* _Task details_
What must be handed in is the entire listing, exactly as written, with no pictures.

* _Exercise data_

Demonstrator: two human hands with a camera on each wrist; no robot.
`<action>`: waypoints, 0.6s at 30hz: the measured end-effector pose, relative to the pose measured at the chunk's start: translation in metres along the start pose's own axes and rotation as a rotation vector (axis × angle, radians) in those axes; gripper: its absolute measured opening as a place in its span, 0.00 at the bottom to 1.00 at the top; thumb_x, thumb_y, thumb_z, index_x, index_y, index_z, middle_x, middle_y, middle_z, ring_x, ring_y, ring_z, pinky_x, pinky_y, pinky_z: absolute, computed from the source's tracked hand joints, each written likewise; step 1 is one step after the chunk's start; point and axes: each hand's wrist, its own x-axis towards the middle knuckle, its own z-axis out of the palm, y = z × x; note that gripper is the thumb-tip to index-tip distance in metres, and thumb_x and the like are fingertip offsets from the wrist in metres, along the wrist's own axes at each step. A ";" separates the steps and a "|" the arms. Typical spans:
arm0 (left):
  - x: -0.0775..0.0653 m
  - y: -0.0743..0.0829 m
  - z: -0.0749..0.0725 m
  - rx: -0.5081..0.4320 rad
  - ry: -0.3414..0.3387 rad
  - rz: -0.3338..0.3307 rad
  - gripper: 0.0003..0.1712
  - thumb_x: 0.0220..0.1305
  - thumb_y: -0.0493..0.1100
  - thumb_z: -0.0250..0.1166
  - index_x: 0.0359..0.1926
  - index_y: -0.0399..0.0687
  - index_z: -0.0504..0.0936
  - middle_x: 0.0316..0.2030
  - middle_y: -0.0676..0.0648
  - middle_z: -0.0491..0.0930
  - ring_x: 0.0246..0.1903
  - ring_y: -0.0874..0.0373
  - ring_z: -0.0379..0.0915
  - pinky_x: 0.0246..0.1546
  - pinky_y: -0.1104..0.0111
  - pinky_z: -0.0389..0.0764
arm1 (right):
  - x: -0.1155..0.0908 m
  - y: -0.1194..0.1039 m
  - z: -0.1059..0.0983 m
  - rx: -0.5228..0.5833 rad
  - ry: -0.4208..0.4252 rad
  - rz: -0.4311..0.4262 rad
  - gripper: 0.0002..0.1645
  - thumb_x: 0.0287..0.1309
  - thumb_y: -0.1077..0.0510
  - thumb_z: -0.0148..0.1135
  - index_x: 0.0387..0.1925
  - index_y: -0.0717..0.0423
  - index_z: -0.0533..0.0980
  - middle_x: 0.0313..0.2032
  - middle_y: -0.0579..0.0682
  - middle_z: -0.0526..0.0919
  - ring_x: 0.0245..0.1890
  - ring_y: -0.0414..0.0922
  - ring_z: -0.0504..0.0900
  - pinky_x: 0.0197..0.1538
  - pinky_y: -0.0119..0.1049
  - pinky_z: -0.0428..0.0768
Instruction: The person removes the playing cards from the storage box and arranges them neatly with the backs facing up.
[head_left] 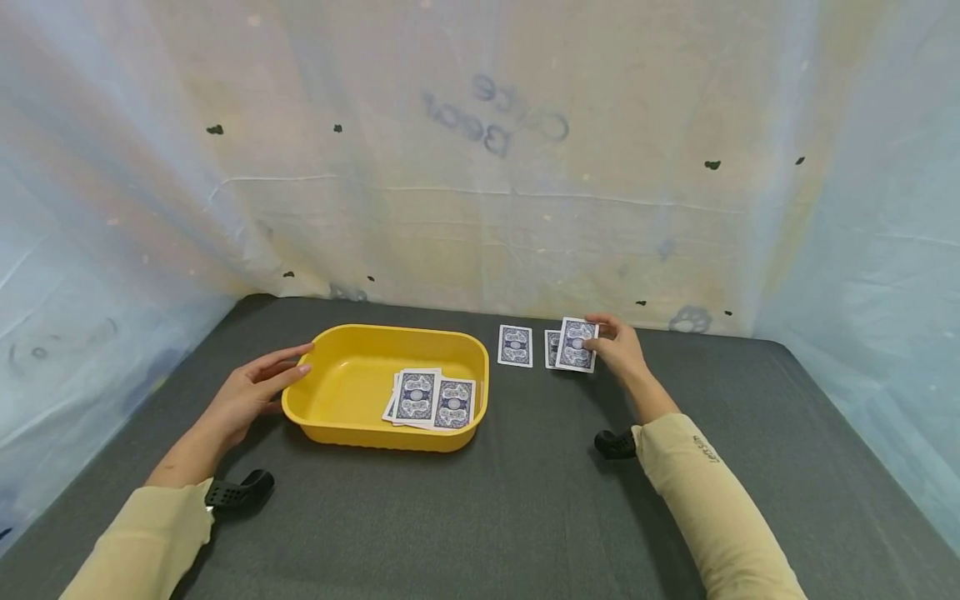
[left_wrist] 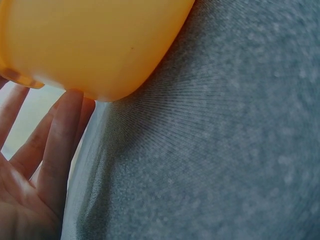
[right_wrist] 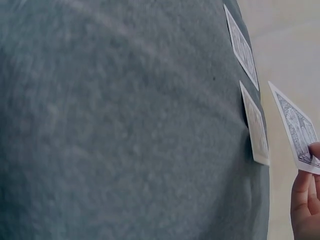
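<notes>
At the back right, my right hand [head_left: 619, 350] pinches a blue-and-white playing card [head_left: 573, 345] between thumb and fingers, back side showing. The right wrist view shows this held card [right_wrist: 295, 130] raised above the table. Partly behind it in the head view, a second card [head_left: 551, 350] lies face down on the cloth, with another face-down card [head_left: 515, 347] to its left. My left hand [head_left: 238, 398] touches the left end of a yellow tray [head_left: 375, 435]. In the left wrist view its fairly straight fingers [left_wrist: 60, 145] rest against the tray's outer wall.
Several overlapping cards [head_left: 417, 395] lie face down inside the tray, toward its right. Dark grey cloth [head_left: 517, 517] covers the table. Translucent plastic sheeting [head_left: 480, 250] hangs behind the back edge and along both sides. Black straps are on both wrists.
</notes>
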 end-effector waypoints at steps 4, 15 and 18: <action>0.000 0.000 0.000 -0.004 -0.001 0.001 0.40 0.65 0.65 0.56 0.72 0.56 0.61 0.67 0.35 0.63 0.42 0.73 0.72 0.46 0.56 0.81 | 0.001 0.003 -0.003 -0.013 0.009 0.016 0.28 0.55 0.68 0.58 0.60 0.61 0.71 0.54 0.66 0.73 0.52 0.56 0.75 0.49 0.44 0.73; 0.001 0.000 0.000 -0.011 -0.001 0.006 0.39 0.65 0.64 0.57 0.72 0.56 0.62 0.67 0.36 0.64 0.40 0.76 0.72 0.45 0.58 0.81 | 0.007 0.012 -0.012 -0.042 0.056 0.069 0.29 0.59 0.71 0.50 0.64 0.63 0.67 0.58 0.66 0.71 0.56 0.56 0.72 0.47 0.35 0.70; 0.000 0.000 0.000 -0.011 -0.002 0.008 0.39 0.65 0.64 0.57 0.72 0.57 0.62 0.67 0.36 0.64 0.41 0.76 0.72 0.46 0.58 0.81 | 0.008 0.015 -0.015 -0.046 0.072 0.074 0.30 0.58 0.71 0.49 0.64 0.64 0.68 0.57 0.66 0.72 0.54 0.54 0.72 0.44 0.31 0.69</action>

* _Written response_
Demonstrator: two human hands with a camera on each wrist; no robot.
`<action>`: waypoints, 0.6s at 30hz: the measured end-effector pose, relative to the pose measured at the chunk's start: translation in metres along the start pose's own axes and rotation as a rotation vector (axis × angle, radians) in those axes; gripper: its absolute measured opening as a place in its span, 0.00 at the bottom to 1.00 at the top; thumb_x, thumb_y, thumb_z, index_x, index_y, index_z, middle_x, middle_y, middle_z, ring_x, ring_y, ring_z, pinky_x, pinky_y, pinky_z: absolute, computed from the source's tracked hand joints, each written likewise; step 1 is one step after the chunk's start; point and axes: each hand's wrist, its own x-axis towards the middle knuckle, its own z-axis out of the palm, y = z × x; note that gripper is the thumb-tip to index-tip distance in metres, and thumb_x and the like are fingertip offsets from the wrist in metres, along the wrist's own axes at each step. A ";" separates the steps and a "|" the arms. Typical spans:
arm0 (left):
  - x: -0.0775..0.0653 m
  - y: -0.0743..0.0829 m
  - z: -0.0749..0.0725 m
  - rx: -0.5081..0.4320 rad
  - ry: -0.3414..0.3387 rad
  - rz: -0.3338..0.3307 rad
  - gripper: 0.0003..0.1712
  - thumb_x: 0.0220..0.1305
  - thumb_y: -0.0493..0.1100
  - thumb_z: -0.0250..0.1166
  - index_x: 0.0359..0.1926
  - index_y: -0.0399..0.0687
  - index_z: -0.0504..0.0936
  - middle_x: 0.0316..0.2030
  - middle_y: -0.0676..0.0648
  - middle_z: -0.0491..0.0930
  - ring_x: 0.0246..0.1903
  - ring_y: -0.0874..0.0373
  - ring_z: -0.0379..0.0915
  - pinky_x: 0.0246..0.1546
  - pinky_y: -0.1104..0.0111
  - pinky_z: -0.0389..0.0764
arm1 (right):
  - x: -0.1155..0.0908 m
  - y: -0.1194..0.1039 m
  - z: -0.1059..0.0983 m
  - rx: -0.5228..0.5833 rad
  - ry: -0.4208..0.4252 rad
  - rz: -0.4311..0.4262 rad
  - gripper: 0.0002..0.1645
  - thumb_x: 0.0287..0.1309
  - thumb_y: -0.1077..0.0510
  - thumb_z: -0.0148..0.1135
  - index_x: 0.0387..0.1925
  - index_y: -0.0717..0.0423
  - index_z: -0.0533..0.0980
  - middle_x: 0.0313..0.2032
  - middle_y: -0.0579..0.0682
  - middle_z: -0.0526..0.0919
  - ring_x: 0.0245..0.1890
  - ring_y: -0.0414..0.0922
  - ring_z: -0.0504..0.0900
  - pinky_x: 0.0197..0.1538
  - pinky_y: -0.0119..0.1049
  - pinky_z: -0.0428..0.0768
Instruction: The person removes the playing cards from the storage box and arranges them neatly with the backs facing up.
[head_left] 
[left_wrist] 
[right_wrist] 
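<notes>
At the back right, my right hand [head_left: 619, 350] pinches a blue-and-white playing card [head_left: 573, 345] between thumb and fingers, back side showing. The right wrist view shows this held card [right_wrist: 295, 130] raised above the table. Partly behind it in the head view, a second card [head_left: 551, 350] lies face down on the cloth, with another face-down card [head_left: 515, 347] to its left. My left hand [head_left: 238, 398] touches the left end of a yellow tray [head_left: 375, 435]. In the left wrist view its fairly straight fingers [left_wrist: 60, 145] rest against the tray's outer wall.
Several overlapping cards [head_left: 417, 395] lie face down inside the tray, toward its right. Dark grey cloth [head_left: 517, 517] covers the table. Translucent plastic sheeting [head_left: 480, 250] hangs behind the back edge and along both sides. Black straps are on both wrists.
</notes>
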 end-effector waypoints at steps 4, 15 and 18: <action>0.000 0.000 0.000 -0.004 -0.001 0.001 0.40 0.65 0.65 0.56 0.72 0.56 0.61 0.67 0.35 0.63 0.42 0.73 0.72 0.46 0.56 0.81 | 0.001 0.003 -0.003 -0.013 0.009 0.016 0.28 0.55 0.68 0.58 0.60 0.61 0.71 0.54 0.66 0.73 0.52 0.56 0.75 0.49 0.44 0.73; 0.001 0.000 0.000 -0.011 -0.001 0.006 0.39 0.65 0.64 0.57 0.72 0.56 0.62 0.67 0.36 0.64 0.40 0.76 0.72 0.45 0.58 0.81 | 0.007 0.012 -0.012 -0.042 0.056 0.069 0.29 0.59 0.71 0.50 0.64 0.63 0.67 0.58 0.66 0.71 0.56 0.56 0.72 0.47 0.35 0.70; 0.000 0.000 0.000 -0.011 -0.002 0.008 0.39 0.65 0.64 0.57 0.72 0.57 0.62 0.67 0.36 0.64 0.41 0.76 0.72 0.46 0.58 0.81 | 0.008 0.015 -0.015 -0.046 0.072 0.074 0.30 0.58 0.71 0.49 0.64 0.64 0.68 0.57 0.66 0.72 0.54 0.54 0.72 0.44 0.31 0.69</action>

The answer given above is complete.